Written & Directed by Robert Bresson
In the early days of cinema, movies were just filmed as stageplays. Over time, filmmakers came to develop a language of film, understanding that the camera could be moved closer or further away from the performers. There could also be cuts to different places or flashbacks in time. Today all of these things seem standard, but they are part of a craft and had to be developed. Robert Bresson was a French director who worked to break away from the performance-centered model of filmmaking and refocus on the techniques. He saw that many movies were just someone aiming the camera at a performance but not really saying anything through the craft. He came to refer to his actors as models, implying they were posed by him and more like props in the stories he was attempting to tell. It probably won’t surprise you to learn Bresson had no interest in the acting schools that were coming up in the 20th century, and he hated performances that stole away from the whole picture.
Mouchette (Nadine Nortier) is a teenage girl living in an isolated French village. Her father is an alcoholic, her mother is dying, and she is expected to care for her infant brother. Because of her family’s low income, Mouchette is often the focus of bullying at school. Children mock her for her clothes and hair. There is a minor point of light in her life when a kind woman buys Mouchette a ticket to the fair. She enjoys the bumper cars and has a brief flirtation with a boy but is forced to go home by her father. Another day, Mouchette gets lost during a rainstorm and crosses paths with local poacher Arsene. Arsene gets into a fight with the game warden and believes he’s killed the man. Mouchette is a witness, so he abducts her, unsure of where to go but desperate not to be apprehended. Arsene demands Mouchette lie about what happened if she is asked, and to try to ensure her silence, he rapes her. This begins a series of crushing defeats in the young woman’s life that builds up to a level she cannot handle anymore.

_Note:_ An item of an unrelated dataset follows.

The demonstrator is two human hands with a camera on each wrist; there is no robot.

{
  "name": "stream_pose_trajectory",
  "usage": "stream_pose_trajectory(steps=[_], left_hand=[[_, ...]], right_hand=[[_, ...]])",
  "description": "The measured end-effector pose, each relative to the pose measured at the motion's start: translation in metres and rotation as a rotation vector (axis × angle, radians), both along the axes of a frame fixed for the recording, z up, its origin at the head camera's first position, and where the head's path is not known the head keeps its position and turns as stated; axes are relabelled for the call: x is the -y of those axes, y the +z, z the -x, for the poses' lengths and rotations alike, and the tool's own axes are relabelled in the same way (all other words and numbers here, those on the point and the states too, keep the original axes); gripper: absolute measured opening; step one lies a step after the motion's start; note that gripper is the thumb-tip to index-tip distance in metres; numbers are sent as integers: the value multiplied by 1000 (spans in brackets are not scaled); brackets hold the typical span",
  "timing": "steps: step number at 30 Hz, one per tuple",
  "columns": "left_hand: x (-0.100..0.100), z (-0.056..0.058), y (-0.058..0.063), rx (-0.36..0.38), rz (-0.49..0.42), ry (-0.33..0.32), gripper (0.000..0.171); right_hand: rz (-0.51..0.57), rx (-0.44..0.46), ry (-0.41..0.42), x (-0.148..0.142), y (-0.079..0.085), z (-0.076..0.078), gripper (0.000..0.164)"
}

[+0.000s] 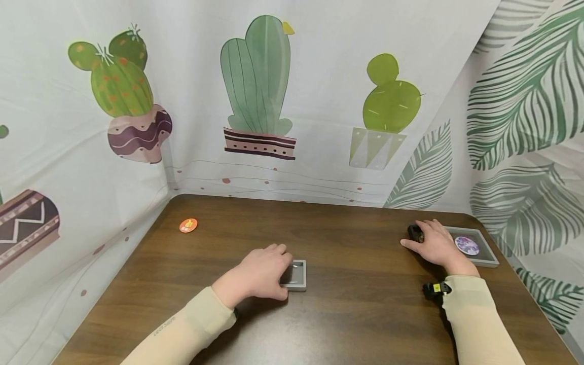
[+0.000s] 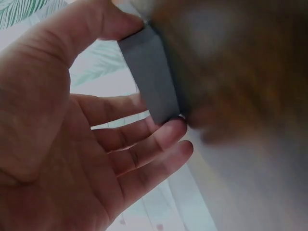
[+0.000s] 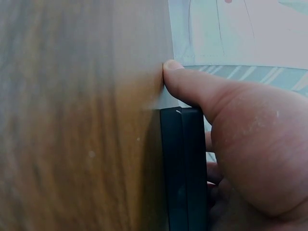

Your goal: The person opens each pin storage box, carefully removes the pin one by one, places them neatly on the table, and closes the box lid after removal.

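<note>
My left hand [image 1: 260,271] grips a small grey rectangular tray [image 1: 298,289] near the middle of the table, in the head view. In the left wrist view its thumb is at one end of the grey tray wall [image 2: 151,77], with fingertips at the other. My right hand [image 1: 435,243] reaches over a small black box [image 1: 414,232] at the back right. The right wrist view has the black box [image 3: 185,168] beside the palm, with the thumb [image 3: 192,86] stretched straight past its end. The other fingers are mostly hidden behind the box.
A larger grey tray [image 1: 490,253] sits at the right edge beside my right wrist, with a purple-and-white round disc [image 1: 467,246] in it. An orange round disc [image 1: 188,225] lies at the back left of the brown table [image 1: 337,324]. Printed cloth [image 1: 319,91] hangs around the table.
</note>
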State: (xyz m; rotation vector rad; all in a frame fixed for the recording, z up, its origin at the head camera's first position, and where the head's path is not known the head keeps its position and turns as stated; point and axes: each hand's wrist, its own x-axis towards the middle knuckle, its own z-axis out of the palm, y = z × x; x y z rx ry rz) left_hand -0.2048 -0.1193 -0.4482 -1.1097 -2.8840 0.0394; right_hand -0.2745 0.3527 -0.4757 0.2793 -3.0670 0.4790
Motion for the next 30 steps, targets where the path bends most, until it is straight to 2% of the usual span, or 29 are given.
stream_pose_trajectory(steps=[6,14,19,30], left_hand=[[21,17,4,-14,3,29,54],[55,45,5,-28,-25,135,61],[76,58,7,-15,-26,184,64],[125,84,7,-42,-21,252,66]], right_hand=[[7,11,-4,0,-1,0,92],[-1,11,-6,-1,-3,1,93],[-1,11,-6,0,-2,1,93],[1,14,1,-1,-2,1,93]])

Bresson’s mode of working with actors was to repeat multiple takes of a scene until the elements he perceived as “performance” slipped away. The goal was to present a minimalist, raw take on the character in the scene. He understood that in his culture and many others, the open expression of emotion was not common in public. Instead, these emotions were only seen in private settings. As a result, his films are full of characters locked in tension with themselves and their world. Horrible things happen to them, and they are expected to endure that suffering without expressing themselves. Instead, the emotion would come through Bresson’s use of the camera and other elements of filmmaking.
Bresson’s worldview was of deep sympathy, seen clearly in Mouchette as the film laments her trials and the cruelty heaped on her. But he was never sentimental about things and was very matter-of-fact about specific acts of brutality when they happened. It parallels the way humans often numb themselves at the moment and only really feel what happens to us hours, days, or weeks after the fact. Mouchette for Bresson was a critique of French society and its ease at discarding the vulnerable, even reveling in their pain. Individuals are ground into the dirt by modern society, atomized into nothing, and discarded like trash. Due to social strictures inhibiting our expression, existence for Bresson is a horror show. We are trapped in layers of prison, social and psychological, unable to coherently articulate what we think, believe, and feel.
While other directors were engaged in lavish productions with gorgeous sets, original scores, and bold performances, Bresson was quietly making films in a way that mattered to him. The result is that he isn’t brought as often as more ostentatious directors like Fellini or Truffaut. His mode of wanting bare-bones raw performances led him to hire non-actors even for his lead performances. Nadine Nortier’s only film performance was here in Mouchette, which she did at 19 years old. Ingmar Bergman was a fan and influenced by the minimalist performances and craft surrounding Bresson’s films. You can see his influence in modern cinema through the type of performances found in Richard Linklater’s work and the movies of the Safdie Brothers.
To engage with a movie like Mouchette is to take on a religious experience. Bresson frames her as a contemporary martyr but not one who is canonized and will likely be forgotten by her community. The film becomes his effort to sanctify the girl, refusing to pass judgment or praise, recounting the facts of her life with clarity. The picture’s ending provides a mix of emotions, some sadness but not a bleak depression. There’s a bizarre sense of exhilaration that Mouchette has reclaimed something; she is finally now the owner of her own life.